Beyaz Duvarım
Bu üzerimdeki ağırlık ne? Ciğerlerimde oluşan bu basınç, ellerimde ve ayaklarımdaki bu soğukluk hissi ne? İçimdeki bu sıcaklığın kaybolma sebebi ne?
Hatırladım.
Suya düşen değil üzerime yıkılan hayallerimden kalan moloz yığının ağırlığıydı bu. Gür bir şekilde yanarken bir anda sönen umutlarımın yokluğuydu bu soğuk. Yaşarken ölmek derken neyi anlatmak istediklerini anlayamamıştım hiç. Şimdi iyi anlıyorum. Hemde çok iyi…
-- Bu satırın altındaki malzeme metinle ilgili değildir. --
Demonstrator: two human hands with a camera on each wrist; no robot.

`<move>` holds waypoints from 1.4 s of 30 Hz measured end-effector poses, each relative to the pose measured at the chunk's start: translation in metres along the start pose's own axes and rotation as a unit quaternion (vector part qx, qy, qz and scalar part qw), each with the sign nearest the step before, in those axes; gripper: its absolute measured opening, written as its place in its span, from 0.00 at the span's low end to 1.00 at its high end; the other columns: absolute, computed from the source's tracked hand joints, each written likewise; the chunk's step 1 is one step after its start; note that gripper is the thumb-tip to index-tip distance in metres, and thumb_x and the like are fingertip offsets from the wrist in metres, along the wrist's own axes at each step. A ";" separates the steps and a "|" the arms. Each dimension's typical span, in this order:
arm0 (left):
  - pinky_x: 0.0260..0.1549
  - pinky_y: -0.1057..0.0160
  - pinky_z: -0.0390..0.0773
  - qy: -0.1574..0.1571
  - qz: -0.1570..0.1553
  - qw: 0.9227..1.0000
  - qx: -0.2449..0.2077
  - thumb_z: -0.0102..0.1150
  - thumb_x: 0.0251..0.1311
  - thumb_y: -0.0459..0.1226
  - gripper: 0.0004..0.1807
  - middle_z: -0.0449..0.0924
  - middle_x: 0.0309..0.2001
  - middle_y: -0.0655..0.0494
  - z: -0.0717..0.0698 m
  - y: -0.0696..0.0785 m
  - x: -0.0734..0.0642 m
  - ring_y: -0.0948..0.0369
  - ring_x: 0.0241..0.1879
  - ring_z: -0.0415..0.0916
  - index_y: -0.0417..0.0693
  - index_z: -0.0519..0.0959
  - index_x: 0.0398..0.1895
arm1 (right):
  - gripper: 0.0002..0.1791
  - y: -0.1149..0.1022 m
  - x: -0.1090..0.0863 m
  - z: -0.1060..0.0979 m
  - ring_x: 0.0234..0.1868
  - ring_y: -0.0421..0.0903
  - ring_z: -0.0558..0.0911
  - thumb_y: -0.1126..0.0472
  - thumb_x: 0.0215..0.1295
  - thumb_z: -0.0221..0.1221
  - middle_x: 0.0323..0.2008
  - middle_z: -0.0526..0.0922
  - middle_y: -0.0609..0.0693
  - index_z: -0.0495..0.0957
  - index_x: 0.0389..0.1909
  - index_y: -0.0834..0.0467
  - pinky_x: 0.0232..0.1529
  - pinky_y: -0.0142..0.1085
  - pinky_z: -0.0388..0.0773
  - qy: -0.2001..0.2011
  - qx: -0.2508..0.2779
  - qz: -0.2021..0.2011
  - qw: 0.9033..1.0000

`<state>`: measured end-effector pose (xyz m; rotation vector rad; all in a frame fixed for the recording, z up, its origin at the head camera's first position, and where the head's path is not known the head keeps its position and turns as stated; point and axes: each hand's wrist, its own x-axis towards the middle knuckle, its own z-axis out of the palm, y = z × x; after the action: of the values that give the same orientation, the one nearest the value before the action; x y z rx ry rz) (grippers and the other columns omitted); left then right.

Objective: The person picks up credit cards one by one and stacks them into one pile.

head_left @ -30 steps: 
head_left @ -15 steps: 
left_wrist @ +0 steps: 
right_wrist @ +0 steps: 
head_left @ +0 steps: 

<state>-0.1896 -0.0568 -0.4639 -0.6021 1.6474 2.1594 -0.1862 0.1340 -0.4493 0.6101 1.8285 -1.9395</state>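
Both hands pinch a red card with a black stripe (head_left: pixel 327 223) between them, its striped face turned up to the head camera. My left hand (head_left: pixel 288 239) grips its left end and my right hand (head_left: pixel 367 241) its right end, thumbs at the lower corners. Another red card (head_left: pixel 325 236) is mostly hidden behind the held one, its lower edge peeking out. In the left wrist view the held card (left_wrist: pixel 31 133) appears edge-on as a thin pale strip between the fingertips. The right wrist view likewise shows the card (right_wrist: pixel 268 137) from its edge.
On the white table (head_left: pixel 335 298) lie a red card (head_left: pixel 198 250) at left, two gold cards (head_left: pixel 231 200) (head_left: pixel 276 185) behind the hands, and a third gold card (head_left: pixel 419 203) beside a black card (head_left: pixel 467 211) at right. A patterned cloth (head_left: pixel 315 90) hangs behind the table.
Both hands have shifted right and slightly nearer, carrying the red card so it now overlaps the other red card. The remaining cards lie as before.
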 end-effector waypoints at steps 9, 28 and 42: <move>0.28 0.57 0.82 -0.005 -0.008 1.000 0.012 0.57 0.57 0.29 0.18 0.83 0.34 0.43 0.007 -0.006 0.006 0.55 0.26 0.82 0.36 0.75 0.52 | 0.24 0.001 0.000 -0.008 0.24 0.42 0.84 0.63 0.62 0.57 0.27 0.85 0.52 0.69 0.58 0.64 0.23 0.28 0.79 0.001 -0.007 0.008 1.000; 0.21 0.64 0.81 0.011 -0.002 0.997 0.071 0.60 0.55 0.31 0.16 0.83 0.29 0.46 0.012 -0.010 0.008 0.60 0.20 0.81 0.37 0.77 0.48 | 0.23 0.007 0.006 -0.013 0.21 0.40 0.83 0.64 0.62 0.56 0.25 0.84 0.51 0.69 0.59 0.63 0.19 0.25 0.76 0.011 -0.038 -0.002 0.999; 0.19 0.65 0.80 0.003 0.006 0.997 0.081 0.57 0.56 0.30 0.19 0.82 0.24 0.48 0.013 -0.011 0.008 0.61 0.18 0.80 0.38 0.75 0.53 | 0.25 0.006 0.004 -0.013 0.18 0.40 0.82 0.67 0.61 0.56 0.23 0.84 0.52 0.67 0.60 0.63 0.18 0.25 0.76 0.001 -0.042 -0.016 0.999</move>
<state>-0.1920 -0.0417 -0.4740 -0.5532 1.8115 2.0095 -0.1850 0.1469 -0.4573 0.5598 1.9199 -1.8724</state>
Hayat adil değil ne yazık ki. Yaşattıkları ile insana 1 katarken aynı zamanda insandan 2 belkide 3 geri götürüyormuş. 24’ümde olmama rağmen sanki 50’sindeki bir insanın yorgunluğu var üzerimde. Çok fazla bir beklenti içinde olmadım hiçbir zaman. Ne insanlardan ne de hayattan. Hayallerim az ama özdü. Niyetlerim hep temizdi. Gel gör ki insanlar, değmeyecek varlıklar için adımı çizdi.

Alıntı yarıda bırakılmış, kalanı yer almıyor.